WHAT IS REQUIRED: Read the lines below. Copy out any that hold the string "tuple".

== == ==

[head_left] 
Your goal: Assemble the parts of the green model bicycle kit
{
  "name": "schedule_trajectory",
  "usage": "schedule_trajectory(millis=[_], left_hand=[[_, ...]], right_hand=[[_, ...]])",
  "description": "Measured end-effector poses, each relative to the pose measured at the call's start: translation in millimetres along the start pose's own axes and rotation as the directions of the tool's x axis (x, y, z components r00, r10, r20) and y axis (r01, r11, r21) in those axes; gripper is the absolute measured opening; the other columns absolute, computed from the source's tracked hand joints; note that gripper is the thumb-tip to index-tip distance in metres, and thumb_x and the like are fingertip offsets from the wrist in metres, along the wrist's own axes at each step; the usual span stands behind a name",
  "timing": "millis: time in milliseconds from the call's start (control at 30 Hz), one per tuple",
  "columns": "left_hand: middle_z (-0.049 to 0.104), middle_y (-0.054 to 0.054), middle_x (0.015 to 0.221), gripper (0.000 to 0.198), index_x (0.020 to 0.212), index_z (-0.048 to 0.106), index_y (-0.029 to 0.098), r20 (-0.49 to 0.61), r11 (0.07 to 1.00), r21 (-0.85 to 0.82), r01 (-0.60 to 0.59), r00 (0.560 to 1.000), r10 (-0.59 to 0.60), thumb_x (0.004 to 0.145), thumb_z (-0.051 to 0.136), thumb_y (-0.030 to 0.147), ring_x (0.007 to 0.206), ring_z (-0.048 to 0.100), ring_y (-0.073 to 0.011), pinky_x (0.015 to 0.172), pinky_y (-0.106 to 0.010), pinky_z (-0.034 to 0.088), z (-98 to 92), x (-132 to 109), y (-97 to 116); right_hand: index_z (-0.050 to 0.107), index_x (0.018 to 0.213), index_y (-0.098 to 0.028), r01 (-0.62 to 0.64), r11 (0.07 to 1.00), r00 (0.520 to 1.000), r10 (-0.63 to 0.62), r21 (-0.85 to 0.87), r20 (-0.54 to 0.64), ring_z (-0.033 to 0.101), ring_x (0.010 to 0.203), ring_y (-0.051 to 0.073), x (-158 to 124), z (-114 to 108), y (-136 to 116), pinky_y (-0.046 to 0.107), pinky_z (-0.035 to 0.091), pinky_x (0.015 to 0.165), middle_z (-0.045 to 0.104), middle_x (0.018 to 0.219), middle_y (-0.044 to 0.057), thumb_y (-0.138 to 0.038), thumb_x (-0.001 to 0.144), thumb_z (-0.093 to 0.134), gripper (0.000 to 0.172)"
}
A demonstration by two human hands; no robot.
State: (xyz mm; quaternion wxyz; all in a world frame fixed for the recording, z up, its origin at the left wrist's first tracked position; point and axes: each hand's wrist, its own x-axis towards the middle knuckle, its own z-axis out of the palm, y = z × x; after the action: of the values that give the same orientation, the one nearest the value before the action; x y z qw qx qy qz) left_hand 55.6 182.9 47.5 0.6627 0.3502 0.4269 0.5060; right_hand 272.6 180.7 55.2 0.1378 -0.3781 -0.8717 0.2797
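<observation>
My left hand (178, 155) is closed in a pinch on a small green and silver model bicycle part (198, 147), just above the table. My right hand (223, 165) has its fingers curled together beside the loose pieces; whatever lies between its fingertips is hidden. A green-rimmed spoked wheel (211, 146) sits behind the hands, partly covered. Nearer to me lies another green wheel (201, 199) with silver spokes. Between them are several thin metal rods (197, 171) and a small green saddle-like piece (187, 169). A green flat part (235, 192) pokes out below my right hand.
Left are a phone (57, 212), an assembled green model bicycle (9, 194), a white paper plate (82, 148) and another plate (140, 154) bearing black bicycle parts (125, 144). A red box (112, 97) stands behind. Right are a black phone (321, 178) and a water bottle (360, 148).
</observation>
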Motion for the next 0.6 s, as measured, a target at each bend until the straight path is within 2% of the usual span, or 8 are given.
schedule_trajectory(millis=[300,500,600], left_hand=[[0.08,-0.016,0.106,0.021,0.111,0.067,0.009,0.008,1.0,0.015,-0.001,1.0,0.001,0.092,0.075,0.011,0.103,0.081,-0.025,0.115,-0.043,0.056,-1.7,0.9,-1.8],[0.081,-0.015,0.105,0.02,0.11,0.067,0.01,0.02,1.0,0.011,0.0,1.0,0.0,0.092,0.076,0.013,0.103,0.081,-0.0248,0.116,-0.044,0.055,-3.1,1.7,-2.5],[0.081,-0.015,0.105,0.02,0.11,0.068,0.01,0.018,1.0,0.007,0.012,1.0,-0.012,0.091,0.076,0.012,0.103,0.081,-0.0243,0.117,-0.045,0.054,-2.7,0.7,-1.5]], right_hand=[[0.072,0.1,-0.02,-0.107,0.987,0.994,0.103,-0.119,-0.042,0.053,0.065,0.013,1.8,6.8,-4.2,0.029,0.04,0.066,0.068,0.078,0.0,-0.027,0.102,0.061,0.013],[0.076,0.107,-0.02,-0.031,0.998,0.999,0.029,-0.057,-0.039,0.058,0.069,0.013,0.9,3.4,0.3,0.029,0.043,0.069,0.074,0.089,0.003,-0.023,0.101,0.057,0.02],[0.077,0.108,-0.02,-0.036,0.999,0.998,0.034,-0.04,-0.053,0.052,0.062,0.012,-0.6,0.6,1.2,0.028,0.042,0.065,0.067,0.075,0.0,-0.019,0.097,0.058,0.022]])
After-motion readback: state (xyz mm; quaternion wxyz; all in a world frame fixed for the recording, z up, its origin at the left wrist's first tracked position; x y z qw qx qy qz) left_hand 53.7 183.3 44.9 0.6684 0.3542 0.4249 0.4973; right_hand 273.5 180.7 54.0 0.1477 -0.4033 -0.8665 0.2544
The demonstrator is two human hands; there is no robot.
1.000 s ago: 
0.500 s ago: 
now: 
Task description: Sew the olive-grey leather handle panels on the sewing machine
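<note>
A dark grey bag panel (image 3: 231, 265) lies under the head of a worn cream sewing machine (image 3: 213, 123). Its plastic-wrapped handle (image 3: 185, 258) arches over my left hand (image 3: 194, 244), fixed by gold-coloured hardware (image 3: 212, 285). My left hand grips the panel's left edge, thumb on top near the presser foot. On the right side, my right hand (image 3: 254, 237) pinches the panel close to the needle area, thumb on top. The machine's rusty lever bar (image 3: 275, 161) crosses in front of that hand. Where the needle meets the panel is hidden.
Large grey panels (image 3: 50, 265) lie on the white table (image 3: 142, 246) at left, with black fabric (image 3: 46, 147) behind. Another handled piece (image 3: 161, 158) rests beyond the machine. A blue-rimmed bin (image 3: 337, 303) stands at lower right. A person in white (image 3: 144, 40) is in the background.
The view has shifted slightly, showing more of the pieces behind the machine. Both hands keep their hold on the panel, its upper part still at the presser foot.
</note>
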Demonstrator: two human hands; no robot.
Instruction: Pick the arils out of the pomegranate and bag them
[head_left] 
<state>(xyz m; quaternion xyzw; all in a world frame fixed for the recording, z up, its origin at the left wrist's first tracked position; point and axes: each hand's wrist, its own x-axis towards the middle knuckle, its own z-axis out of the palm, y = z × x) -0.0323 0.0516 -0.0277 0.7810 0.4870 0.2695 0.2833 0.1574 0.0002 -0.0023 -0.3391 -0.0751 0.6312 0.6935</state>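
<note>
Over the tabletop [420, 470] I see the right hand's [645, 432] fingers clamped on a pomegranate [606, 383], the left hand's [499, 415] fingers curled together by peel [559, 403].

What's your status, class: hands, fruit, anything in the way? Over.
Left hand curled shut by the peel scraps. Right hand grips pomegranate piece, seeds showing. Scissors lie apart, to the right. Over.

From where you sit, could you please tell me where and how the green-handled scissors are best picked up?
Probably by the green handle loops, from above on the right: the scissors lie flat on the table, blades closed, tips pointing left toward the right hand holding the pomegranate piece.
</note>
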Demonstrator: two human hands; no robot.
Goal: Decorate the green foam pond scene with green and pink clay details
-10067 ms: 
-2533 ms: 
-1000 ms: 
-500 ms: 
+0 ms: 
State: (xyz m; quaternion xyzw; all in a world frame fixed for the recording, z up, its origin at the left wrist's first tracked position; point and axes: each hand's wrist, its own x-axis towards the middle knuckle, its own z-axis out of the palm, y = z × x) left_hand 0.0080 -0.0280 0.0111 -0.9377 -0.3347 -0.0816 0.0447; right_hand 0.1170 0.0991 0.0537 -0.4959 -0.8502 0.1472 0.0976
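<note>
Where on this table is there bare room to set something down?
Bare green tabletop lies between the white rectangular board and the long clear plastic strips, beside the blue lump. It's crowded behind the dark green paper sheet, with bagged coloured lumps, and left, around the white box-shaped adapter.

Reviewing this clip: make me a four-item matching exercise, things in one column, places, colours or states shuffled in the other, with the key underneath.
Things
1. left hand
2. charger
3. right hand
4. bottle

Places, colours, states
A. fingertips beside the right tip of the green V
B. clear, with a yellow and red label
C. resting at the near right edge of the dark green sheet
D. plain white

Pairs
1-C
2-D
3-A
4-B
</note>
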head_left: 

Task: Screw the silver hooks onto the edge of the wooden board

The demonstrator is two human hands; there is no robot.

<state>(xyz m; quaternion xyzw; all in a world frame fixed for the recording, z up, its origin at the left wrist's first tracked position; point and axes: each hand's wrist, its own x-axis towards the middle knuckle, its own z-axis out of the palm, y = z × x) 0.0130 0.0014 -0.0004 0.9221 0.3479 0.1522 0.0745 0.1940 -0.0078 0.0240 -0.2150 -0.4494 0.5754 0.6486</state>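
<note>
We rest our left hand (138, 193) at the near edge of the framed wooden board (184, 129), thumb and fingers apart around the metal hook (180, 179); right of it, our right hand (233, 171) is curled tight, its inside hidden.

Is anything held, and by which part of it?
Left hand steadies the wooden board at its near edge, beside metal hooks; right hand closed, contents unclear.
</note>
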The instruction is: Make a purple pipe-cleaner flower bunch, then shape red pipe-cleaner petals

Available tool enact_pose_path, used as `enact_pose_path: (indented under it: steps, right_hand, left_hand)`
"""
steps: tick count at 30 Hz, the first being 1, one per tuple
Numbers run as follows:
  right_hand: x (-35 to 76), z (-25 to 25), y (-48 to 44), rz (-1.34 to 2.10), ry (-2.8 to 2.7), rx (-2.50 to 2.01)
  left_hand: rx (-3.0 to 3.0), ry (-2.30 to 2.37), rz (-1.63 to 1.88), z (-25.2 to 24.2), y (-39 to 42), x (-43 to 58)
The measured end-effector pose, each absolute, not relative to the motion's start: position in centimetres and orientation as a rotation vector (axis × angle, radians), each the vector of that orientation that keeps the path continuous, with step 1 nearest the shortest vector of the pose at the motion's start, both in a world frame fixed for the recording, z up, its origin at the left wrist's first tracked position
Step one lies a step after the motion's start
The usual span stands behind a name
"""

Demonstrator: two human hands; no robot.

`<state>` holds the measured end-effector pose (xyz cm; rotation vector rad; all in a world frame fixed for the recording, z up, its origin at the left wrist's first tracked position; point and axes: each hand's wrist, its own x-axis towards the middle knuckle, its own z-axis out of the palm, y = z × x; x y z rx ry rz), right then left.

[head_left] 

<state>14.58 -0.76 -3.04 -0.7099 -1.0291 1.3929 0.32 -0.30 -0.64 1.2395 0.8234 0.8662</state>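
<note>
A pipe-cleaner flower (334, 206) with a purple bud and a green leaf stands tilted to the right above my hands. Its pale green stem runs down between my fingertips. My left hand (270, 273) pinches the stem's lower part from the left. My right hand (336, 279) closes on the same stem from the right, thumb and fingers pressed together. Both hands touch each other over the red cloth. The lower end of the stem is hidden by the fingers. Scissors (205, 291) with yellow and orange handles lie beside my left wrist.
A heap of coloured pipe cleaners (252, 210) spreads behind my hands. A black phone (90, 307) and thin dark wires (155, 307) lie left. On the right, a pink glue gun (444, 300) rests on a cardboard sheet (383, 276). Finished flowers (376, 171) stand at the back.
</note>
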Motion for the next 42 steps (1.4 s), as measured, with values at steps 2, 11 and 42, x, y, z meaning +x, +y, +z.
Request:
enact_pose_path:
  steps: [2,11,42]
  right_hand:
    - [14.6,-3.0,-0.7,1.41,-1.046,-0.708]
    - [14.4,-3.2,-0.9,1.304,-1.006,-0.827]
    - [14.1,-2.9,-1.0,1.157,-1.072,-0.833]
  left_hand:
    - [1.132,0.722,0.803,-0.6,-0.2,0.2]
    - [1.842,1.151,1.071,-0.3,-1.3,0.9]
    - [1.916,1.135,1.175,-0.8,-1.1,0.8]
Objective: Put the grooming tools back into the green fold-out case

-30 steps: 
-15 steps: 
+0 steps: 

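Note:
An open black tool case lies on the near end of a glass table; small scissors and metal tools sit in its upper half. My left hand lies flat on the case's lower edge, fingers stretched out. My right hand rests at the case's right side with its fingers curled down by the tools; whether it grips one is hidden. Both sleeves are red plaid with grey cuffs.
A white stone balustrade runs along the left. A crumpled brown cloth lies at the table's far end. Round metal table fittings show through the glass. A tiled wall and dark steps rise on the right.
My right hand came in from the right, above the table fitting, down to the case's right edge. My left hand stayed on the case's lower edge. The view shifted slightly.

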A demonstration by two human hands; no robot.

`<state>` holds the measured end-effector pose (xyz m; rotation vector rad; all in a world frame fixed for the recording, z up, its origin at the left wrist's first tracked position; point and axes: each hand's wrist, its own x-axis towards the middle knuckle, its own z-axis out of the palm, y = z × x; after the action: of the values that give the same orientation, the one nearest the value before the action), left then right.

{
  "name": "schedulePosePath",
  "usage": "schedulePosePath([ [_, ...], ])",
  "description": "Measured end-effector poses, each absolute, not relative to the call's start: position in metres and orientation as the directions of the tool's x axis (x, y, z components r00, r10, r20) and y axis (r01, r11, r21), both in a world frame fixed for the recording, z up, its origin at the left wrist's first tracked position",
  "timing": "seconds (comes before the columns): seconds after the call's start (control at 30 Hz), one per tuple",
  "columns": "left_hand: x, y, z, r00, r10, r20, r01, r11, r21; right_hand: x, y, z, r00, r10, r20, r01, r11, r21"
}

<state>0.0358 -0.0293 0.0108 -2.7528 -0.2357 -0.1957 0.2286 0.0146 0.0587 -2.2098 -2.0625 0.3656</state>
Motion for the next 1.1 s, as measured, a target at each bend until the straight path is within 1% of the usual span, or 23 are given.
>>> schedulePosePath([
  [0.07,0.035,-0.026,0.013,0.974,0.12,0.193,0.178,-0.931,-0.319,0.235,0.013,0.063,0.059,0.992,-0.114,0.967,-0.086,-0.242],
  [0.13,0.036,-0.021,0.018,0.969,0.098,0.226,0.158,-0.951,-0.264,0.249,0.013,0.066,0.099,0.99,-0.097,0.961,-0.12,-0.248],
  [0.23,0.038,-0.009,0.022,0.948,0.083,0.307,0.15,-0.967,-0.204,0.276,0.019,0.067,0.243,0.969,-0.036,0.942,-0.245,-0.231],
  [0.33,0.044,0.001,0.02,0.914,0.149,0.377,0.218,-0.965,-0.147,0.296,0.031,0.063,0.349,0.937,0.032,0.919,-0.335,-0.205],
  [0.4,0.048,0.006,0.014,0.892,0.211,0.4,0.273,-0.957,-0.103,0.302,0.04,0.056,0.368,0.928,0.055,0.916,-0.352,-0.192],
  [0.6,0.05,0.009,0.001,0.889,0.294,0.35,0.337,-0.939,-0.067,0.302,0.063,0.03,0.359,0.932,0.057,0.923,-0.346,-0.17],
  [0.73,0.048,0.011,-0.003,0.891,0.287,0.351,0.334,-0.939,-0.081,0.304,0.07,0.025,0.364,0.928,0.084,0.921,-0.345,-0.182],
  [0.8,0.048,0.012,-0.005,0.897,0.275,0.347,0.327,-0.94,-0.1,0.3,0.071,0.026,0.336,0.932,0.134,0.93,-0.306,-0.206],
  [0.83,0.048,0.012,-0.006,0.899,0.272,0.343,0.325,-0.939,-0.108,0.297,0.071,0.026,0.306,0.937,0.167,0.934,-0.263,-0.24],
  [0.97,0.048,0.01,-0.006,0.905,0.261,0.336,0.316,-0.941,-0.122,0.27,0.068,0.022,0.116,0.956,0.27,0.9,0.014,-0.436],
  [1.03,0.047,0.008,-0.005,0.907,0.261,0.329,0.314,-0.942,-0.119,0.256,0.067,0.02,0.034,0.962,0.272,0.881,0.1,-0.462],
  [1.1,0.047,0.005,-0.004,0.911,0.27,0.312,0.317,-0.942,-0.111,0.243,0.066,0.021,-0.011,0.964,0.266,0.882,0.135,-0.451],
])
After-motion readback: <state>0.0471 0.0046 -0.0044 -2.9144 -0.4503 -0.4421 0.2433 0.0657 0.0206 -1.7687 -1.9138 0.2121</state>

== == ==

ANSWER BELOW:
  "timing": "millis: time in milliseconds from the call's start (control at 30 Hz), one per tuple",
steps: tick count at 30 Hz, the first being 1, one per tuple
  "timing": "seconds (comes before the columns): seconds after the call's start (control at 30 Hz), one per tuple",

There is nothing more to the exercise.